Table 1: Physical vs Logical replication

LiteCluster uses logical replication to enable multi-leader support by ensuring all nodes are always in the same state even though all of them can directly accept writes.

Pessimistic vs Optimistic Locking

Concurrent access control involves locking the data sets that the concurrent transactions are operating on, such that no other transaction would change them in a conflicting manner.

Pessimistic Locking

Locking a specific dataset happens before the transaction proceeds to use this dataset. All other transactions trying to use the same dataset will be blocked until the transaction that holds it is finished with it.

This ensures consistency but can lead to deadlocks and starvation. Also in a multi-leader setup it requires locking across the cluster which is quite expensive time wise.

Optimistic Locking

In this case transactions are allowed to proceed, while they do so they track all the data they access and at commit time they check if any of this data was changed. In which case a conflict is detect and the transactions is aborted or potentially retried.

Whether pessimistic or optimistic locking is more suitable depends on the potential number of conflicting transactions. If that number is high then pessimistic locking prevents those conflicts from happening and the cost of locking before hand is well spent.
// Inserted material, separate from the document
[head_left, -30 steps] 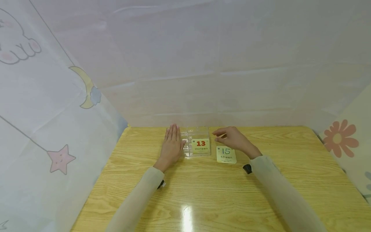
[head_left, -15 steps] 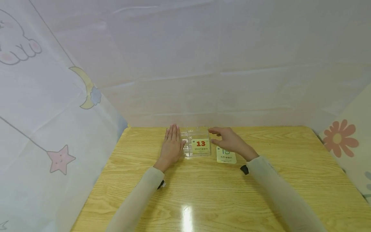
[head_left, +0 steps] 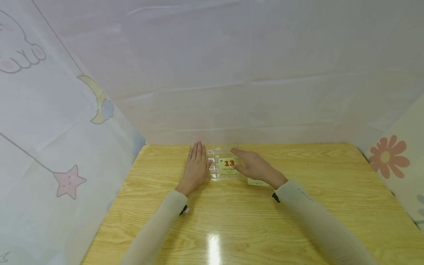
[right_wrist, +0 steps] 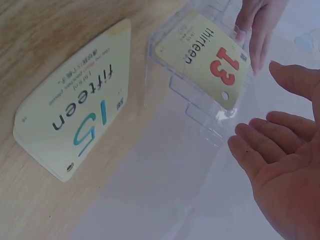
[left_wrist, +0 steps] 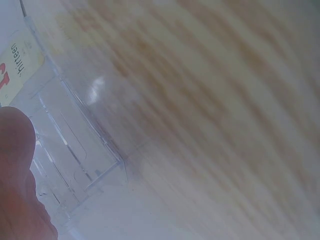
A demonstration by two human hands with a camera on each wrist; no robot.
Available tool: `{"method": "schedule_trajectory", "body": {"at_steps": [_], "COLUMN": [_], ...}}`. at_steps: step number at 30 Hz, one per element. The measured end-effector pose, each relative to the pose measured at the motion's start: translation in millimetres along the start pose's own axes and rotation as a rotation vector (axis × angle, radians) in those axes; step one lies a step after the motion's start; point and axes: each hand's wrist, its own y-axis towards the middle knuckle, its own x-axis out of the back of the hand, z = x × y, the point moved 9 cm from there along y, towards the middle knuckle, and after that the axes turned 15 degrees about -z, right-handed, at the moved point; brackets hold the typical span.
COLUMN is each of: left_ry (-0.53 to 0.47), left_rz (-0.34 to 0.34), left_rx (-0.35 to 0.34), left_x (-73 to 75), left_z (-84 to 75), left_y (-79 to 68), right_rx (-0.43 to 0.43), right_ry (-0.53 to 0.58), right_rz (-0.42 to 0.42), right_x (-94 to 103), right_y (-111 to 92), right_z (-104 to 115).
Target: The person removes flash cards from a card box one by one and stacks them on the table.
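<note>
A clear plastic stand (head_left: 222, 150) with stepped tiers lies near the back edge of the table. On its right part rests a pale yellow card reading "13 thirteen" (right_wrist: 212, 57). My left hand (head_left: 195, 166) lies flat over the stand's left part, fingers straight and together. My right hand (head_left: 257, 168) hovers at the stand's right side, thumb and fingers spread apart and holding nothing; in the head view it overlaps the thirteen card's right edge. A small stack of cards topped by "15 fifteen" (right_wrist: 82, 100) lies on the table, partly hidden under the right hand in the head view.
The wood-grain table (head_left: 232, 221) extends toward the person. A pale wall covering (head_left: 265, 73) rises behind its back edge, and a sheet printed with a moon and a star (head_left: 71, 181) hangs at the left.
My right hand has moved left, from above the fifteen cards to the stand's right edge, and now overlaps the thirteen card. The left hand has stayed put.
</note>
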Motion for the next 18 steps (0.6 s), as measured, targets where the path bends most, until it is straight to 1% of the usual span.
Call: {"method": "schedule_trajectory", "body": {"at_steps": [5,9,13,18], "left_ry": [0.001,-0.007,-0.002,-0.007], "left_rz": [0.002,-0.003,-0.011,-0.003], "left_rx": [-0.005,-0.001,0.004,0.005], "left_x": [0.9,2.8,2.8,1.8], "left_z": [-0.6,-0.7,-0.6,-0.2], "left_y": [0.2,0.1,0.4,0.1], "right_rx": [0.038,0.079,0.149,0.237], "right_ry": [-0.026,-0.083,-0.147,-0.233], "right_rz": [-0.013,-0.024,-0.052,-0.071], "right_x": [-3.8,-9.0,-14.2,-20.5], "right_y": [0.9,0.4,-0.6,-2.6], "right_z": [5.4,5.8,8.8,15.7]}}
On the other hand if the number of anticipated conflicts is low, then pessimistic locking is a potentially much more efficient solution.
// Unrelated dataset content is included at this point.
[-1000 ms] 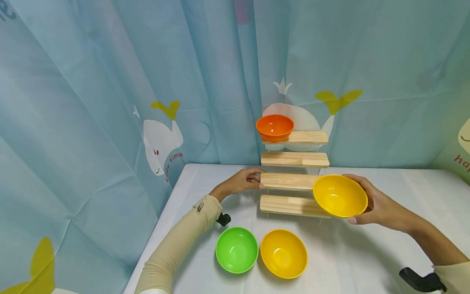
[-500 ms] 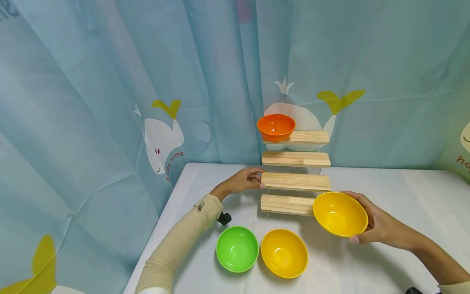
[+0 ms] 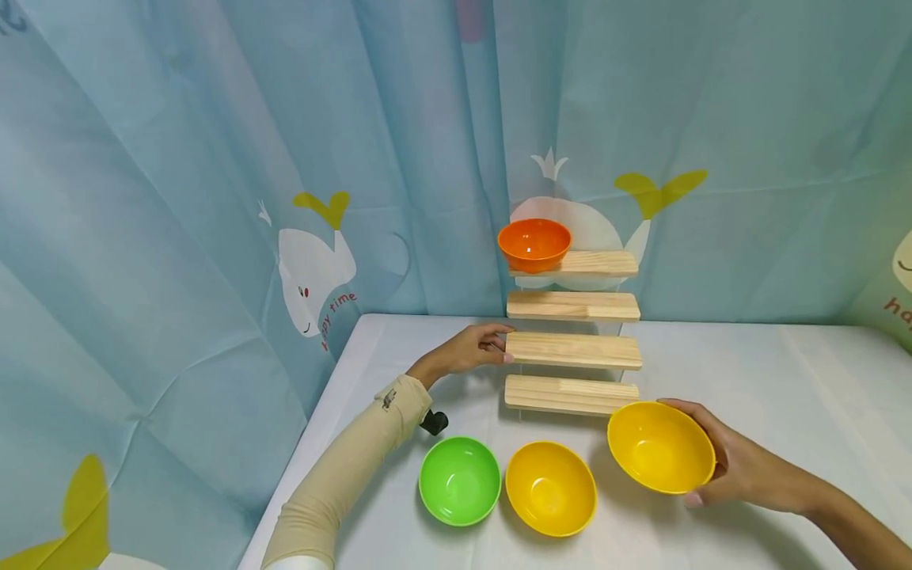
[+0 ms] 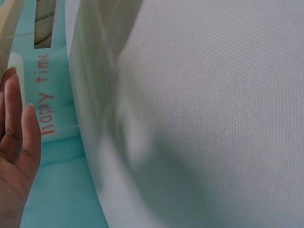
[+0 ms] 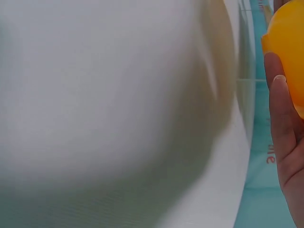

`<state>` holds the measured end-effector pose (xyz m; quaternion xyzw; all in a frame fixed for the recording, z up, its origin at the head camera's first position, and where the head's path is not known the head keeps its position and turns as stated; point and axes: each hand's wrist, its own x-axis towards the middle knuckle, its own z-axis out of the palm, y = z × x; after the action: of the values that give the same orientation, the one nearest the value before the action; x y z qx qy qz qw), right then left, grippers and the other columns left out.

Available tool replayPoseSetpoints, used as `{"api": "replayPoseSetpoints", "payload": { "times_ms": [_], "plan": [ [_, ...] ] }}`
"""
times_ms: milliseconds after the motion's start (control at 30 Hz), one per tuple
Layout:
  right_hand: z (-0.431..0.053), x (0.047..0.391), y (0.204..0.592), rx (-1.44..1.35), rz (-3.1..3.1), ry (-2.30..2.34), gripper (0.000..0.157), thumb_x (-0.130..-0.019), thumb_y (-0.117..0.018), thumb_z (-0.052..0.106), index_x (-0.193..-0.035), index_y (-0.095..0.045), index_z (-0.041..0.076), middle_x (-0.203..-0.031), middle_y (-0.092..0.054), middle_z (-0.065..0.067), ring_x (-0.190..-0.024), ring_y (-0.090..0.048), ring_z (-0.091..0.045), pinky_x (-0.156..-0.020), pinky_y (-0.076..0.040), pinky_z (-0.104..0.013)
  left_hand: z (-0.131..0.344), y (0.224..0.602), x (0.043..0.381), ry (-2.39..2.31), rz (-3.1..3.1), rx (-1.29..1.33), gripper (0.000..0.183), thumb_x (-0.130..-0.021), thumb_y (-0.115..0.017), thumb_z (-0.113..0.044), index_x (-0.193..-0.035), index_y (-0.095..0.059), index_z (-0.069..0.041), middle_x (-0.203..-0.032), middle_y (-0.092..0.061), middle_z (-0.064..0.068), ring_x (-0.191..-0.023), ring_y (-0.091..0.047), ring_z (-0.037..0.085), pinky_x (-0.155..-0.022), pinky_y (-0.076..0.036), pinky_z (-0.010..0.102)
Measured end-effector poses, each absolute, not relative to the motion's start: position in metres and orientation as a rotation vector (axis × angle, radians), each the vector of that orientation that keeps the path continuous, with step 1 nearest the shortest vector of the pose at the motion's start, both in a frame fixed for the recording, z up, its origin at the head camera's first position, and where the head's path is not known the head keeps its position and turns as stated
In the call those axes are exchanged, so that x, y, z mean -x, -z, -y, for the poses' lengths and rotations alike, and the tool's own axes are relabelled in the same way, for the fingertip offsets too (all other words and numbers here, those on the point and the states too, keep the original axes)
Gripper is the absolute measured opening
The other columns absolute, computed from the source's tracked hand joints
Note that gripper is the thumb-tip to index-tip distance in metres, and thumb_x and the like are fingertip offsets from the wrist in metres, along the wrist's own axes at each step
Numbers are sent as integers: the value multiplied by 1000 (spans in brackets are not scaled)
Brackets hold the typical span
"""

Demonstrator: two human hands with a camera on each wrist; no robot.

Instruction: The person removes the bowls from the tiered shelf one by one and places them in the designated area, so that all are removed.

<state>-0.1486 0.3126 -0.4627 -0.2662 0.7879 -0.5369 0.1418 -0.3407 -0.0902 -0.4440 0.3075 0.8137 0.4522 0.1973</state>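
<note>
A tiered wooden shelf rack (image 3: 570, 350) stands toward the back of the table. My left hand (image 3: 473, 348) grips the left end of its second plank from the bottom, thumb at the front corner and index finger at the back one; the fingers (image 4: 13, 114) show beside the wood in the left wrist view. To the right, my right hand (image 3: 734, 459) holds a yellow bowl (image 3: 659, 445) by its right side, tilted toward me, above the table in front of the rack's right end. Some of that hand's fingers are hidden behind the bowl, whose outside (image 5: 289, 47) appears in the right wrist view.
An orange bowl (image 3: 534, 244) sits at the left of the top plank. On the table before the rack, a green bowl (image 3: 459, 481) and another yellow bowl (image 3: 550, 488) stand side by side. A blue curtain (image 3: 427, 158) with whale prints hangs behind the white table (image 3: 769, 380).
My right hand has brought the yellow bowl down and toward me, from in front of the rack's lower planks to below the bottom one. The left hand stays at the plank's end.
</note>
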Motion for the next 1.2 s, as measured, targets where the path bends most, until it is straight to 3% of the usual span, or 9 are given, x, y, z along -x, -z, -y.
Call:
{"api": "replayPoseSetpoints", "payload": {
  "times_ms": [233, 500, 1200],
  "plan": [
    [-313, 142, 473, 811, -2238, 1544, 94, -81, -74, -1, -157, -19, 7, -143, -44, 9, -114, -58, -11, -80, -57, -28, 92, 446, 343, -1275, -2267, -872, 60, -96, -70, -21, -150, -46, -10, -116, -69, 10, -105, -67, 18, -95, -54, 29],
    [-308, 133, 481, 707, -2109, 1545, 91, -84, -71, 4, -158, -19, 14, -145, -43, 10, -119, -55, -11, -81, -56, -27, 92, 448, 343, -1279, -2258, -873, 60, -96, -71, -21, -150, -46, -10, -116, -69, 11, -105, -67, 19, -95, -54, 30],
    [-302, 129, 485, 633, -2112, 1504, 91, -81, -73, 4, -156, -22, 16, -143, -45, 14, -118, -54, -7, -84, -55, -24, 91, 446, 344, -1277, -2258, -870, 60, -97, -70, -22, -150, -46, -10, -117, -70, 10, -110, -66, 19, -96, -53, 30]
  ]
}}
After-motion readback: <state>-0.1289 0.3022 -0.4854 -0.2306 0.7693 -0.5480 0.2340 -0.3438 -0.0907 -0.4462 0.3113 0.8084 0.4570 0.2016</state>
	Pessimistic Locking	Optimistic Locking
Locking behaviour	Locks resources before using them, preventing others from access to these resources.	Proceeds without locking resources, checks resource state conflicts at commit time
Deadlocks and Starvation	Transactions can deadlock and can be starved for resources held by other transactions	No deadlocks but a conflicting transaction can keep conflicting even after retrying
Efficiency	Efficient when there are many potential conflicts between transactions	Efficient when there are few potential conflicts between transactions

Table 2: Pessimistic vs Optimistic Locking

LiteCluster use optimistic locking to prevent taking locks across the network. It uses transaction reordering to greatly minimize potential conflicts.

Fault Tolerance

The replicator is always aware of the current state of the cluster, and expects to get signals from each node on given intervals, even if the payload is empty. A node can generally fail in two ways:

Sudden death

The node is suddenly cutoff from the network or crashes or is rebooted. In this case, the connection with the node will be closed, the other nodes in the cluster will detect this event and will remove the affected node from the nodes list

Slow death

A node can still be present on the network but not responding or very slow to respond due to network issues, hardware failure (e.g. a disk error) or some other system issue. In this case the heart beats from and to the node will timeout and it will be removed from the cluster.
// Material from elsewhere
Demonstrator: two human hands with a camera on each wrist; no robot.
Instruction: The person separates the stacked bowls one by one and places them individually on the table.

Care is taken to ensure that previous writes from a failed node are never considered by some nodes of the cluster and not the rest. This results in a doubling of the write latency, but it ensures that nodes don’t get in a wrong state if one node fails after it sent data to some nodes and not the others. This is relaxed when there are only two nodes in the cluster as there is no risk of data sent by the failing node reaching only some of the nodes and not the others.

Sync Modes

LiteCluster has multiple sync modes, the default of which is full sync mode.

Full Sync Mode

Every write or write transaction will be fully committed and fsync is called to to ensure it reached the physical disk on all cluster nodes before returning to the caller. This is critical for ensuring data durability but is also important for conflict detection. This mode is the one suitable for your main app’s database or a distributed cache store.

Network Sync Mode

In this mode the caller is sure that the write they are performing is idempotent and will not conflict with any other write in the system. Also the caller is not interested in the result of the call. The replicator will return to the caller once the logical instructions are replicated across the cluster before they are committed to disk. This is suitable for operations like a background job queue, where you want to ensure that the job is durably replicated to the cluster but can hit the disk at a later time.

Full Async Mode

In this mode the caller is also sure that the write will not conflict with any other write, and also is comfortable tolerating a small potential of data loss in case of a failing node. In this mode the clients just move forward after sending the write instructions to the replicator. This mode is most suitable for applications like a replicated log or a metrics collector.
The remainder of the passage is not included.